So, I've had an AI for a few months, but PhD submission / IDE / Trill / Soul and other things meant we didn't do a lot with it yet.
Current state is:
- we can run audio with ALSA, however one of the internal clocks seems to be a few MHz off, so when requesting 48kHz sampling rate. This at least validates that the pinouts should 99% be fine and the Bela cape should work without hardware modifications.
- haven't tested SPI, it seems that the driver doesn't load properly, so that's the next thing I will try out
- PRU code should need a fair bit of rewriting (besides the offsets, the McASP is slightly different on the AM5729 vs the AM3358)
- haven't looked for a Xenomai build yet, however this is the very last step (all the code base can run with some minor mods without Xenomai).
As soon as I have managed to run the audio codec in ALSA mode on the release image (my experiments so far were on a pre-release image), I will post it here. I think the CTAG codec could also be made to work fairly easily (although @henrix may have mentioned that the driver broke on recent Linux releases?). It also seems that to change the pinmuxing, you have to rebuild uboot and bake-in the pinmux settings (the .dtb
/.dtbo
are only read/used by Linux to load the appropriate drivers, but the pins would have to be set BEFORE linux starts, though I don't remember exactly why).
In terms of raw CPU performance, generating 100 seconds of techno-world (without I/O, simply crunching the numbers) takes:
- 48.2s on BBB (at 1GHz)
- 9.4s on the AI (at 1GHz)
- 6.3s on the AI (at 1.5GHz)
- 0.94s on my laptop (i5 2.9GHz)
So, for the same clock, using mainly VFP instructions (as libpd
does), the AI is about 5x faster (as expected, because the VFP itself should be 10x faster, but then there are load/store operations in there as well). I would expect fully-optimized NEON code to run about the same on the two, although the A15 could have some extra boost in that one too (or not: the NEON on the A9, for instance, is slightly slower than on the A8).

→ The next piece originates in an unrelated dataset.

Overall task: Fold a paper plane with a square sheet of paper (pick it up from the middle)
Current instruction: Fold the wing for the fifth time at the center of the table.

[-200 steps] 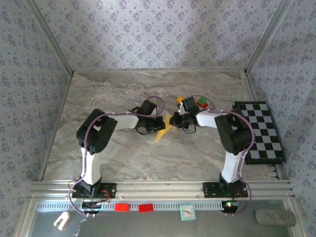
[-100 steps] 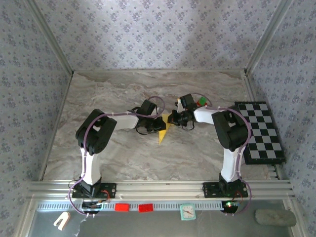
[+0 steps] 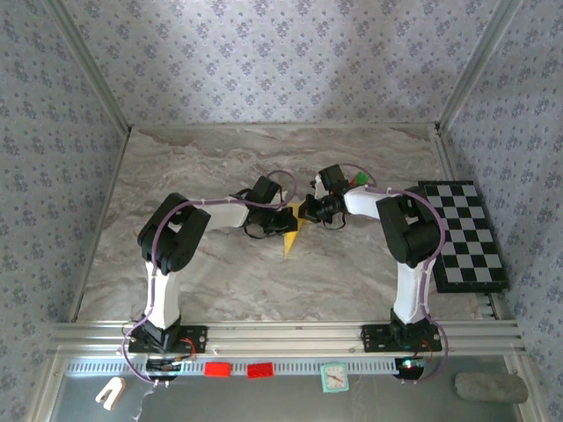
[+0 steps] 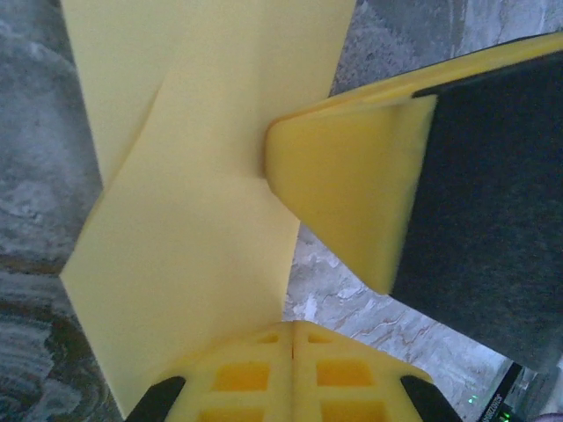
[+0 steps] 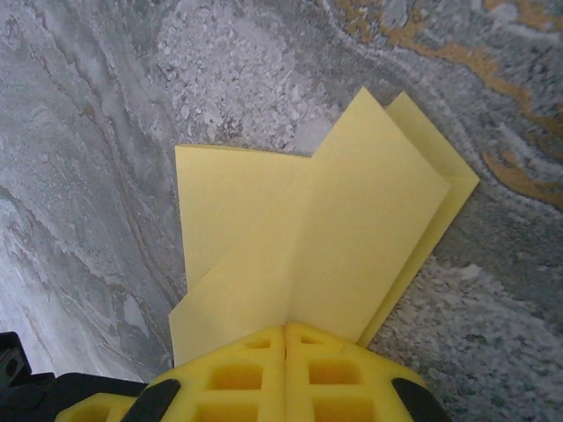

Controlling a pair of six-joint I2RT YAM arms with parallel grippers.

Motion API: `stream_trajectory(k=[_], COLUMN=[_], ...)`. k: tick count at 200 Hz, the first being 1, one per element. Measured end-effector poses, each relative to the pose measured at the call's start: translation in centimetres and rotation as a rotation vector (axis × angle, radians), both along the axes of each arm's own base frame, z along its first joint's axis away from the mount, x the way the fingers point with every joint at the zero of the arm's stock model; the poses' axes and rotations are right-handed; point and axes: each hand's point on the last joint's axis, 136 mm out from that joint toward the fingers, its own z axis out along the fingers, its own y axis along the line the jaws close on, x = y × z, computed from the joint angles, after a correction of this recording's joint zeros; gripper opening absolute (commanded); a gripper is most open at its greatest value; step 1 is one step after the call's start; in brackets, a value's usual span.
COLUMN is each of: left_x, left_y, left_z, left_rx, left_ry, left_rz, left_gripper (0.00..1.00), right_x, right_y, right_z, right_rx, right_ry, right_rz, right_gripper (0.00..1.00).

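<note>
**Ana:** Top external view, starting from the left: what was the left two-finger gripper [image 3: 281, 220] doing?

**Ben:** Its yellow jaws were pressed together with no gap, pinching one edge of the narrow, pointed dart of plain yellow paper, the paper plane [image 3: 291, 237]. The left wrist view showed the sheet running straight out from between them.

**Ana:** And where did the dart lie?

**Ben:** On the grey marbled tabletop [image 3: 211, 167], well to the left of the black-and-white checkered board [image 3: 464, 236]. Its tip pointed back toward the arm bases.

**Ana:** Then the right gripper [image 3: 310, 209]?

**Ben:** It sat between the dart and the board, jaws likewise closed flat, gripping the opposite edge. Overlapping folded layers fanned out ahead of it in its own wrist view.

**Ana:** Which step was that?

**Ben:** Late folding, I'd judge. The nose and body creases looked made, and both claws held the wide end from either side.

**Ana:** What did the next move call for?

**Ben:** Probably one claw anchoring while the other turned a flap over or pressed the crease. That needed gentle, matched motion, since thin paper pulled two ways could tear or slip.
</note>
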Motion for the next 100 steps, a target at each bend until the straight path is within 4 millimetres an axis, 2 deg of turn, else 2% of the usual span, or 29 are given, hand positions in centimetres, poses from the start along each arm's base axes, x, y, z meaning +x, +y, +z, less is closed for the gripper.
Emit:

The main issue with the AI going forward, in my opinion, is heat dissipation. It ships with a heatsink, but I understand it needs a fan to be able to run at full speed (1.5GHz). This means that a cape cannot fit the normal way, as there is need to leave some extra room for the fan). I am using some extra stackable headers to leave more vertical space for the fan, but that could be an issue in some environments where space is at a premium (e.g.: eurorack modules (wink wink nudge nudge)).
(the following is meta in that I am resting the board on a heatsink for the purpose of taking the picture)
The image it ships with relies heavily on the cpu governor for thermal throttling, but keep in mind that this would have to be disabled on a Xenomai image ( and is - either way - not very RT-friendly). I haven't looked at the GPU/DSP/EVE/M4 yet, although I would want at least to be able to switch them off when unused, to reduce power consumption, but it seems that this is difficult/impossible at present, although maybe their clocks can be dropped. My understanding is that currently you may be able to run at 1GHz with just the heatsink, but I haven't seen this confirmed anywhere yet ( the system reference manual is quickly coming together but is not yet completed).
@henrix worked on a DSP library for the DSPs on the X15 which should work just fine on the AI (the AM5728 on the X15 is the same SoC as the AM5729 on the AI, except it doesn't have the EVEs), here it is, though I haven't looked at it in years.
This is actually a dual PRU subsystem, which means 2x of what was already on the BBB (2 cores, 1 UART, 1 industrial ethernet, 1 IRQ controller, 28k of DATA RAM, etc). I don't think there are any immediate consequences for our application (we manage to do everything on one PRU core, and use only one of the 10 channels on the interrupt controller, and nothing else), but I think it could help for some higher-bandwidth applications (such as beaglelogic), o running several of these in parallel, or if there was custom communication to be implemented, though - honestly - in that case I'd probably go for one of the M4 instead 🙂.
A final thought: the AI is a great board, but the heat dissipation and its cost (note: it comes with built-in wifi) do not make it ideal for all situations, and taking advantage of all its extra features (DSP/EVE/GPU) from within the Bela environment would require considerable effort from both us and the user. While we hope that existing and future Bela users will be able to have the possibility to upgrade their Bela setup to include the AI, and enjoy the associated "free" speed up, we also have to strike the right balance between how much time we can pour into it vs supporting the existing community and working towards new products.